Optimization hyper-parameters
Here we discuss the different parameters that can be used to control the optimization process. The optimization greedily tries to find a good partition of the network. You can control the optimization process by setting the following parameters:
Starting node labels
NetworkHistogram.initialize_node_labels — Functioninitialize_node_labels(A, h, starting_assignment_rule::StartingAssignment)initialize node labels based on the starting_assignment_rule, and return a vector of node labels and a GroupSize object.
Implemenented rules
- OrderedStart(): Sequentially assign nodes to groups based on the ordering of- A.
- RandomStart(): Randomly assign nodes to groups.
- EigenStart(): Assign nodes to groups based on the second eigenvector of the normalized Laplacian.
- DistStart(): Assign nodes to groups based on the Hamming distance between rows of- A.

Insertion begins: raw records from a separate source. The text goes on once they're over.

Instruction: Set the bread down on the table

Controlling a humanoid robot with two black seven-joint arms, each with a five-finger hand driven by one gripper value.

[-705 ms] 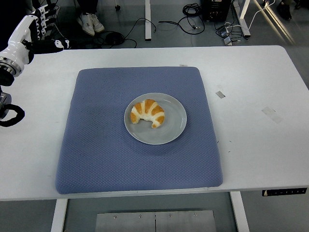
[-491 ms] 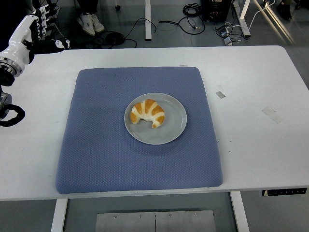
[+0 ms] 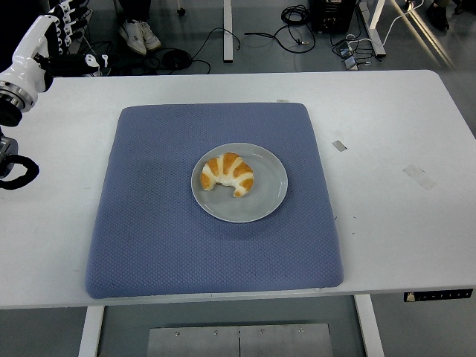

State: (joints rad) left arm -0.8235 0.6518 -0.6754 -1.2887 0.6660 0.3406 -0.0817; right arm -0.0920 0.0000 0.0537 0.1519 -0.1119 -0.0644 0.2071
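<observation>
Croissant seen on grey plate, mid blue mat, on white counter. Left hand raised at far-left corner, fingers extended, nothing held. Croissant lies well right and nearer; long axis roughly left-right. Right hand unseen.

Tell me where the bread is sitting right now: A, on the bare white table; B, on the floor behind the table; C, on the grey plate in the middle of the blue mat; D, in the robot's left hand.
C: the bread lies on the grey plate, which rests on the blue mat; the left hand is far off at the table's back left corner.
</observation>
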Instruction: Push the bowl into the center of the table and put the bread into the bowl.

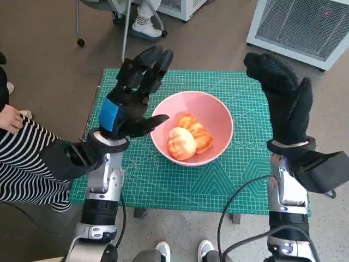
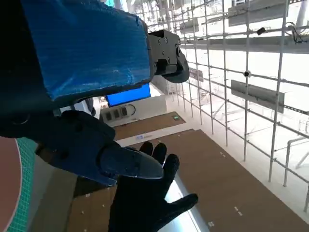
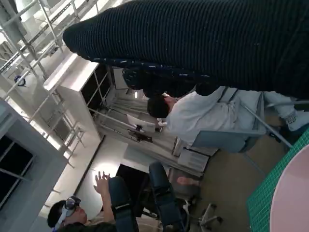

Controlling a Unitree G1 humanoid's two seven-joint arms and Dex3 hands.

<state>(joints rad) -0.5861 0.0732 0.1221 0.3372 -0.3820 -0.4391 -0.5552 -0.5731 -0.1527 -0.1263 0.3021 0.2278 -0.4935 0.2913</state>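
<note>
The pink bowl [image 1: 192, 128] stands near the middle of the green cutting mat [image 1: 180, 180]. Inside it lie golden bread rolls [image 1: 188, 139], one pale round one in front of a darker one. My left hand [image 1: 133, 93] is raised above the bowl's left side, fingers spread and holding nothing. My right hand [image 1: 283, 98] in its black glove is lifted over the mat's right edge, fingers apart and empty. The left wrist view shows the left hand's [image 2: 91, 63] blue-taped back, the gloved right hand [image 2: 149, 198] beyond it, and a sliver of the bowl's rim [image 2: 7, 188].
A person in striped clothing [image 1: 22, 158] sits close at the left of the table. A white grilled unit [image 1: 300, 24] stands at the far right, and chair legs [image 1: 125, 27] beyond the table. The right wrist view shows seated people [image 3: 203, 111] and chairs.
</note>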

The groups will be of size floor(h * n) where n is the number of nodes if h is a float. If h is an integer, the groups will be of size h. The last group may be smaller if n is not exactly divisible by the group size.
Swapping rule
NetworkHistogram.select_swap — Functionselect_swap(node_assignment::Assignment, A, ::NodeSwapRule)Selects two nodes to swap based on the NodeSwapRule, the adjacency matrix A and the current assignment node_assignment.
Implemented rules
- RandomNodeSwap(): Select two nodes at random.
Acceptance rule
NetworkHistogram.accept_reject_update! — Functionaccept_reject_update!(history::GraphOptimizationHistory, iteration::Int,
                      proposal::Assignment,
                      current::Assignment, accept_rule::AcceptRule)Return the updated current assignment based on the accept_rule.
Implemented rules
- Strict(): Accept the proposal if it has a higher likelihood than the current assignment.
Stopping rule
NetworkHistogram.stopping_rule — Functionstopping_rule(history, stop_rule::StopRule)Returns a Bool with true if we should stop the optimization based on the stop_rule.
Implemented rules
- PreviousBestValue(k): Stop if the current iteration is- kiterations away from the iteration with the best value.